Space is a dangerous place with its airless vacuum personality, extreme unsurvivable cold, ionizing radiation and warp speed micro-meteoroids. However, less well known are the dangers of over-exposure to zero-g conditions. Over time, zero-g conditions can severely zap the strength of an astronaut.
Aerospace engineer and senior member of the technical staff at The Charles Draper Laboratory’s Human Centered Engineering Group or TCDLHCG for those pressed for time, Kevin R. Duda had this to say about space walking:
“When people go into space, they encounter weightlessness, which provides less resistance to their muscles and skeleton, causing muscle atrophy and bone loss.”
Dava Newman, a professor of aeronautics and astronautics at MIT, spoke about low gravity environments and astronauts, saying:
“Astronauts who are exposed to low gravity for long periods suffer from what we call musculoskeletal de-conditioning. This involves a 30-percent rise in muscle atrophy, a 40 percent reduction in muscle strength, as well as 1 to 2 percent loss in bone-mineral density each month.”

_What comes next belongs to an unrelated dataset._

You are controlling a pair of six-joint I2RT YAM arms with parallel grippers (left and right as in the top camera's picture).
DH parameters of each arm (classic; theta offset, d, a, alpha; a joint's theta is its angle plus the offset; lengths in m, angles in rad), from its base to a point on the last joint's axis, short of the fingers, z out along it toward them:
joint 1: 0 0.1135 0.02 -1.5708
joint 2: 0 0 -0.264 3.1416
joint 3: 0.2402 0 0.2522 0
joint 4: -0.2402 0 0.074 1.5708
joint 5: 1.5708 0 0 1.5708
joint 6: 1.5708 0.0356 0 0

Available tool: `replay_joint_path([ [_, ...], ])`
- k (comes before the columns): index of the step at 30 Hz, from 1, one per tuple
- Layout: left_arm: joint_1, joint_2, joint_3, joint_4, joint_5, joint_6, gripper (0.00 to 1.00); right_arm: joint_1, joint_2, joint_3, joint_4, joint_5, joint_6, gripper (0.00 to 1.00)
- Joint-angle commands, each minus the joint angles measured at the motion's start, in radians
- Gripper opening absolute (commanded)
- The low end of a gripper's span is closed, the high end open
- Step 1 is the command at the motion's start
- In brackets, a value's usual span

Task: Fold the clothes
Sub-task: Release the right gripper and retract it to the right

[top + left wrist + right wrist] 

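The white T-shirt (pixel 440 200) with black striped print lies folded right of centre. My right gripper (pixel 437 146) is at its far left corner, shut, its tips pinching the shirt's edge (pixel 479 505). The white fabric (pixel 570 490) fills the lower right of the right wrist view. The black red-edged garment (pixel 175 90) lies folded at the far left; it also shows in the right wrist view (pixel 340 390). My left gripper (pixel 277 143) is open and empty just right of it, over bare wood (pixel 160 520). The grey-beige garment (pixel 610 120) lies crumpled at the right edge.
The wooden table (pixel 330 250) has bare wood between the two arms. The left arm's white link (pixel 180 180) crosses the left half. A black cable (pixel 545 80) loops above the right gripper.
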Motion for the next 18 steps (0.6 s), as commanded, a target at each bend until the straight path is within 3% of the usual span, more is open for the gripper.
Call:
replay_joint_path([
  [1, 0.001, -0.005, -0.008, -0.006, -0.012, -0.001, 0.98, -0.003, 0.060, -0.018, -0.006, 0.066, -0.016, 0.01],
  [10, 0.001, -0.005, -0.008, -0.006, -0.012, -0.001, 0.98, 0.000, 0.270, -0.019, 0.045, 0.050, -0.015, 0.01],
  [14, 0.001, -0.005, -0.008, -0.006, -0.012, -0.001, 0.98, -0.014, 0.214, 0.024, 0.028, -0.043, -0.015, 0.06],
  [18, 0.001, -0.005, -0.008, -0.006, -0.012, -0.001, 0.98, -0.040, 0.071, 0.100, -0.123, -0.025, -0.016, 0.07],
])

Having said that, Duda, Newman and a team of other researchers are working on a project to develop a new spacesuit that can help combat these “space threats” as well as combat some other similar problems such as bulk and weight.
Txchnologist.com says In the future, when astronauts prepare for EVAs also known as Extravehicular Activities, they will be able to sport new suits that are much lighter, flexible and less bulky than previous suits.

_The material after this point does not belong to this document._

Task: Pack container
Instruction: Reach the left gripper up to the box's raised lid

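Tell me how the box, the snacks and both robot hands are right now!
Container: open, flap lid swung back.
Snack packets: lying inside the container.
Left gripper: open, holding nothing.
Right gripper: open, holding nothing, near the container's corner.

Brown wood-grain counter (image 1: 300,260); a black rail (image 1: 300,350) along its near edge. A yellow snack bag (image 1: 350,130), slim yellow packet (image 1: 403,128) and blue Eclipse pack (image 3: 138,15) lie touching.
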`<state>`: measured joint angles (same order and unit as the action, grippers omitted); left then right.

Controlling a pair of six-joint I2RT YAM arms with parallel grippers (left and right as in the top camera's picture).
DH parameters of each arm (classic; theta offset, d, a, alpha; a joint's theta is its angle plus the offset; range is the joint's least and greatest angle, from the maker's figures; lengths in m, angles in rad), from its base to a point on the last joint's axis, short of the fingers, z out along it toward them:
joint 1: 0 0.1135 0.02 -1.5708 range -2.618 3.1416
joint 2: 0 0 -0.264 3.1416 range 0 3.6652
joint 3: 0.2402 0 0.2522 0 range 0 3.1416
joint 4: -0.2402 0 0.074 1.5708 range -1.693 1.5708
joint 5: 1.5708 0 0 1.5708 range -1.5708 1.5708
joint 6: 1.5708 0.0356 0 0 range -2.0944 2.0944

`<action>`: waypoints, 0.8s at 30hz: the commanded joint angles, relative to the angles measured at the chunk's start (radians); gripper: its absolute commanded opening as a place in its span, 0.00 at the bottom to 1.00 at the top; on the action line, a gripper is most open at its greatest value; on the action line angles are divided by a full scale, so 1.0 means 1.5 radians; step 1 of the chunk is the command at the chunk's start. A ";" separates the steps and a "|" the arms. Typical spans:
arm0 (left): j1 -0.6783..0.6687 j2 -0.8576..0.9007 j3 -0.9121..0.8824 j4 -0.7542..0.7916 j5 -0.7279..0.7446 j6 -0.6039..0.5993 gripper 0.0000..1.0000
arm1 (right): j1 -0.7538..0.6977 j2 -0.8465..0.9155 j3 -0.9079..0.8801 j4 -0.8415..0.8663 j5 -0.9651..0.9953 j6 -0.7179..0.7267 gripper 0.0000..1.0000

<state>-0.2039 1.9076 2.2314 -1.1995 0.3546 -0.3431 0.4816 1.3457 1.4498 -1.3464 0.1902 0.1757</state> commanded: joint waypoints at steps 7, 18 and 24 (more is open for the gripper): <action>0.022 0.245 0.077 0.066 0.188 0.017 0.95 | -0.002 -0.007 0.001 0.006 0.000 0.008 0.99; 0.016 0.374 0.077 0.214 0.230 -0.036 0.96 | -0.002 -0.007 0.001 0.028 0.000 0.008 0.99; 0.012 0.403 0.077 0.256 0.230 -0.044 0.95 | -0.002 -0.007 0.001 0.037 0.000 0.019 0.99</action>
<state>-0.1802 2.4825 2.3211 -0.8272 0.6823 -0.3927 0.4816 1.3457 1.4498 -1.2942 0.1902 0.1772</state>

Current standard suits encapsulate users in full pressure environments that allow them to breathe fully without being exposed to the dangerous vacuum of space. However, the drawback of these current suits is their resistance to movement, which causes users to tire much quicker than they should.
The aforementioned research team led by Newman is currently combatting the current suits with a new “Squeeze Suit”. The new suits would give users a much better range of motion. The currently patented “BioSuit” is a mechanical counterpressure suit that will supply oxygen to the user’s helmet, but would elsewhere use tight bands to compress the body at certain points to counteract external pressure.
The BioSuit is constructed of a fabric made of spandex, nylon, and other plastic materials to replace compressed air, which, in turn, makes the suit more lightweight and maneuverable.
Newman commented on the the creation of the suit, saying:
“So far we have proven the technical feasibility of the BioSuit. We would need another three to five years of funding to produce a flight-worthy system.”
In addition to being used in space, these new suits could have several applications right here on Earth. Researchers say children suffering from cerebral palsy could benefit from wearing these compression suits. The “motion-control gyroscopes” could help keep a patient from moving in an otherwise unsafe manner or help them correct movements that would otherwise harm them. Duda had this to say:
“The units could be programmed to help you learn, or re-learn, specific motions.”